## How to complete this task:
In the listing below, pick out lines with "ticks".

****

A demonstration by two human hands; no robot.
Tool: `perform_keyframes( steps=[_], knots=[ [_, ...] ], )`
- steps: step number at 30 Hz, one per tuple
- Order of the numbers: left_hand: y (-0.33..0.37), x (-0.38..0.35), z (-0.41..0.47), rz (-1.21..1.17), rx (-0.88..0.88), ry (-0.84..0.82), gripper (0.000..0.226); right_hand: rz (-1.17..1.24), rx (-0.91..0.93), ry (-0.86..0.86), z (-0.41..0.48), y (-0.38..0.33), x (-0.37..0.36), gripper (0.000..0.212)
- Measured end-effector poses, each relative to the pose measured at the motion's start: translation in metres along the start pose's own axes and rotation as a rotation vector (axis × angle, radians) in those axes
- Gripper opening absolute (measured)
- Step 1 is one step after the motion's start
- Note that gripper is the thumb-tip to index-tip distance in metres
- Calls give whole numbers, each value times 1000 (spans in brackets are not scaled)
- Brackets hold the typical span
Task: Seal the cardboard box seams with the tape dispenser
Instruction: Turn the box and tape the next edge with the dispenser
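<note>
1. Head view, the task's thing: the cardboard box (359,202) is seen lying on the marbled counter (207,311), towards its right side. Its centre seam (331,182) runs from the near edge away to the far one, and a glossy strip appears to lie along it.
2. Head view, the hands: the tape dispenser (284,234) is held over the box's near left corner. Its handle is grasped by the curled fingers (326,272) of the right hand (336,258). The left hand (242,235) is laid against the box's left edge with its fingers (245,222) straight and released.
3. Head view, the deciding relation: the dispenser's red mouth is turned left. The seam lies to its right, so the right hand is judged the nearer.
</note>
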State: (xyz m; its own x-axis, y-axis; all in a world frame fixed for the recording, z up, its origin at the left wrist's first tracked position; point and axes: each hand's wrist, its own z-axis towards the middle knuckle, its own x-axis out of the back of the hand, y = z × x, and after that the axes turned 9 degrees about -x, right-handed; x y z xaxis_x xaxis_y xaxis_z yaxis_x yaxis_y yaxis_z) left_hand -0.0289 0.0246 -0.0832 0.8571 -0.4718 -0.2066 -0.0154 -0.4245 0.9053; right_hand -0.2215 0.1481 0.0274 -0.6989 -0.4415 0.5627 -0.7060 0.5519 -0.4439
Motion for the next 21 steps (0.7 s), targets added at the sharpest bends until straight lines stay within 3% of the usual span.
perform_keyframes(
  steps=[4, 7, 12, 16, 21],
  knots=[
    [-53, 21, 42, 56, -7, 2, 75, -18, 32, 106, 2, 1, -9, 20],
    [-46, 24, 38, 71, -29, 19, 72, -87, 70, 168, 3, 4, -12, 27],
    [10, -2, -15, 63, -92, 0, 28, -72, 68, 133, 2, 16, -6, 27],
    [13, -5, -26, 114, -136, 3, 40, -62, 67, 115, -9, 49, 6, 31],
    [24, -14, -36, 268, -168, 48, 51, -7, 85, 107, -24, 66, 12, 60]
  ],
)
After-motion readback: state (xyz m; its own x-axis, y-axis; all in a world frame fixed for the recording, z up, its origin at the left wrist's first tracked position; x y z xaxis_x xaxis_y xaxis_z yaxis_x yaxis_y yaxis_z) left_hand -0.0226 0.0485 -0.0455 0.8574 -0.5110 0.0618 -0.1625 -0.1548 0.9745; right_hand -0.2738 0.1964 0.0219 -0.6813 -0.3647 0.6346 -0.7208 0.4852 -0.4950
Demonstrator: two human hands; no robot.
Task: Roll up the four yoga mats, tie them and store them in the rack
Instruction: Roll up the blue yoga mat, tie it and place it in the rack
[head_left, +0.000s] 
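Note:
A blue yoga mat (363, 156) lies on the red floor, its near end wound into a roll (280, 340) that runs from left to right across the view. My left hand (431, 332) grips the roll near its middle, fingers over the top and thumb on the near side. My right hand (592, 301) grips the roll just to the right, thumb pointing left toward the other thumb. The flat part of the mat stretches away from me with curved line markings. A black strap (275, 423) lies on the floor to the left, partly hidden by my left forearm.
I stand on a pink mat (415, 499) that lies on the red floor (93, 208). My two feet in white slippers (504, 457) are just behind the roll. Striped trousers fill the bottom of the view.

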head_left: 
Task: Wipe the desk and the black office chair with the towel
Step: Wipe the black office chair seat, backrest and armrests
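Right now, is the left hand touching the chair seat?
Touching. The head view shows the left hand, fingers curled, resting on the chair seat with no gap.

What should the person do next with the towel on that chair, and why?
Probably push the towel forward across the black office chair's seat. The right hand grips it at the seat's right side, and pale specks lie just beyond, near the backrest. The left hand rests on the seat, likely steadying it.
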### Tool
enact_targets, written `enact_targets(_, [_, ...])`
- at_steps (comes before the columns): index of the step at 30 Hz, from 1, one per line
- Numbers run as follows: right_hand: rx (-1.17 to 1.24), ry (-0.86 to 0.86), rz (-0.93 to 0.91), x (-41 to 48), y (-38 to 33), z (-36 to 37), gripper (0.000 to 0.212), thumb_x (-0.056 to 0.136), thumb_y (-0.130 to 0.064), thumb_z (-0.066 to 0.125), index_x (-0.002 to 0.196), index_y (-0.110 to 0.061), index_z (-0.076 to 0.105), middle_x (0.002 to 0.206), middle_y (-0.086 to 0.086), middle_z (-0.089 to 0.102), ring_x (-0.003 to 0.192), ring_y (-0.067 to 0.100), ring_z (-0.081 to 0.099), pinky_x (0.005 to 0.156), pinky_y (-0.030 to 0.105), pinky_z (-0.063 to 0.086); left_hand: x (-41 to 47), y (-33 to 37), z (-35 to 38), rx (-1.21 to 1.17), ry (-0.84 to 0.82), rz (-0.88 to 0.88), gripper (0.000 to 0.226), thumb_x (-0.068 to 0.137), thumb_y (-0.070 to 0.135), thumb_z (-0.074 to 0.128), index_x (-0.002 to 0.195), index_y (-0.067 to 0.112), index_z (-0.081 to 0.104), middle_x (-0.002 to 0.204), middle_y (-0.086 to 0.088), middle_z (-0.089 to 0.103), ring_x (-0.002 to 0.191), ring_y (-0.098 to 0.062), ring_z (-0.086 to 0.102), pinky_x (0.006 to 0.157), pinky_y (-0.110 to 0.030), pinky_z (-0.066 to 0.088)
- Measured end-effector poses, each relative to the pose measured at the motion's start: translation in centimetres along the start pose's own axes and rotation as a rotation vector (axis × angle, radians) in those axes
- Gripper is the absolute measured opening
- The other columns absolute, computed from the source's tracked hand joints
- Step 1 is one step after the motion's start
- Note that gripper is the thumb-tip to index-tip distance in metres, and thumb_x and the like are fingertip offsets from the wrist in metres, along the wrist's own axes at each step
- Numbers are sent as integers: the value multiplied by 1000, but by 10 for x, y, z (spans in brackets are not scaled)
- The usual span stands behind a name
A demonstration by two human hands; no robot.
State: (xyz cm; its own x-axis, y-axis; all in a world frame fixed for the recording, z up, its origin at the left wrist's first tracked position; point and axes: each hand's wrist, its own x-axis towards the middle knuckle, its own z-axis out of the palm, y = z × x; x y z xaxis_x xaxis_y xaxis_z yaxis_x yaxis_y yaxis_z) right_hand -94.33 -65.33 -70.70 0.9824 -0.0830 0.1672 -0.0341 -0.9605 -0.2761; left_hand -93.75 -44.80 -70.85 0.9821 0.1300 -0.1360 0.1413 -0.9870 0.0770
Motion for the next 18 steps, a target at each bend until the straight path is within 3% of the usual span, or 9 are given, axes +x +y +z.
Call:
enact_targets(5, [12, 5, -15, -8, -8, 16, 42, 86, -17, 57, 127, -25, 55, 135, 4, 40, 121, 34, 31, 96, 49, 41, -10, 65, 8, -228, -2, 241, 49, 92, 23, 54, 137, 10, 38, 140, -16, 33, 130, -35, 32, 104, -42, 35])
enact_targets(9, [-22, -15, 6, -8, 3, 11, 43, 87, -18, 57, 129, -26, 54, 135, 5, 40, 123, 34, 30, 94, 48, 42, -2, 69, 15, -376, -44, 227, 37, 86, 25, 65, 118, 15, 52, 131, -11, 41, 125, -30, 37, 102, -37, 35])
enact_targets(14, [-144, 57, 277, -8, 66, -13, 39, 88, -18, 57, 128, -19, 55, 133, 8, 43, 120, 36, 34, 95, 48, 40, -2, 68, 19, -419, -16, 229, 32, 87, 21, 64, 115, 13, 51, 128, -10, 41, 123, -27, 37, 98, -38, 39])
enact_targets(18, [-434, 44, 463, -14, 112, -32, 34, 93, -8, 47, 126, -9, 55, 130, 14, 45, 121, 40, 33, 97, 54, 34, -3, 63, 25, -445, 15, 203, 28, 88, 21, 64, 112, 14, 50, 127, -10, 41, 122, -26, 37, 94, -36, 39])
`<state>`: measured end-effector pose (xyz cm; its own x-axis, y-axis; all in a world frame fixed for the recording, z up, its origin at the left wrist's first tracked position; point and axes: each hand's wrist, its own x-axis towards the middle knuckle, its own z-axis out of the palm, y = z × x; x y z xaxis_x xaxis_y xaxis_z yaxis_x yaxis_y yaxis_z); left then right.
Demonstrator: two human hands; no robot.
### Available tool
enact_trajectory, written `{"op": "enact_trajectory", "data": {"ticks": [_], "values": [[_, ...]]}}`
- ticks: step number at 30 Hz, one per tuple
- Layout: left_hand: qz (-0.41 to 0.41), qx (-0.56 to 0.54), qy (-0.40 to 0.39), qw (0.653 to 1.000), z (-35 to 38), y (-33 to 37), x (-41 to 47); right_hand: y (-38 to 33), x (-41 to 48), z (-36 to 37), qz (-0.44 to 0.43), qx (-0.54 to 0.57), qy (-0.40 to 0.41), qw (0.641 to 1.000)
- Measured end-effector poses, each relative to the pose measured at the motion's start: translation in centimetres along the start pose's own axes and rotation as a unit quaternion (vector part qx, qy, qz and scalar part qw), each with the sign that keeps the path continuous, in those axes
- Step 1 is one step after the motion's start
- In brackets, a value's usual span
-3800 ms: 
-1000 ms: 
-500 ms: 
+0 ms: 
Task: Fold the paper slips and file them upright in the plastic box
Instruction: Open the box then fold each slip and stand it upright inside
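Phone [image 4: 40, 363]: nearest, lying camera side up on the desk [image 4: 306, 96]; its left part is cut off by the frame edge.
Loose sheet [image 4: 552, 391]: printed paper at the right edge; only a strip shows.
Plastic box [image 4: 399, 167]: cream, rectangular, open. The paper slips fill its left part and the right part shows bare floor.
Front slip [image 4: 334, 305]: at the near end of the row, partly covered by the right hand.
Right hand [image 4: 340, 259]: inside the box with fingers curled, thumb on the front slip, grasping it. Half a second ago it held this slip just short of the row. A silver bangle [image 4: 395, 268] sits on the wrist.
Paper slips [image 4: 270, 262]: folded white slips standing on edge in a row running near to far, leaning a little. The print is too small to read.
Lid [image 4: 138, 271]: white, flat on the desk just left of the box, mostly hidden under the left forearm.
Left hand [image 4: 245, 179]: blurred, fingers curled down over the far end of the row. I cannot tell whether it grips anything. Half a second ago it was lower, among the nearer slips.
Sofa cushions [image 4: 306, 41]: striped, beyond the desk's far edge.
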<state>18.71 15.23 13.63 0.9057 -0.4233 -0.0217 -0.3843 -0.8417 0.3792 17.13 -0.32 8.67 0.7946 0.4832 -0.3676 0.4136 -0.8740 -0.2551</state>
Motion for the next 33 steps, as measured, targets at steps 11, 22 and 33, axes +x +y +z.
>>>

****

## Exercise result:
enact_trajectory, written `{"op": "enact_trajectory", "data": {"ticks": [_], "values": [[_, ...]]}}`
- ticks: step number at 30 Hz, one per tuple

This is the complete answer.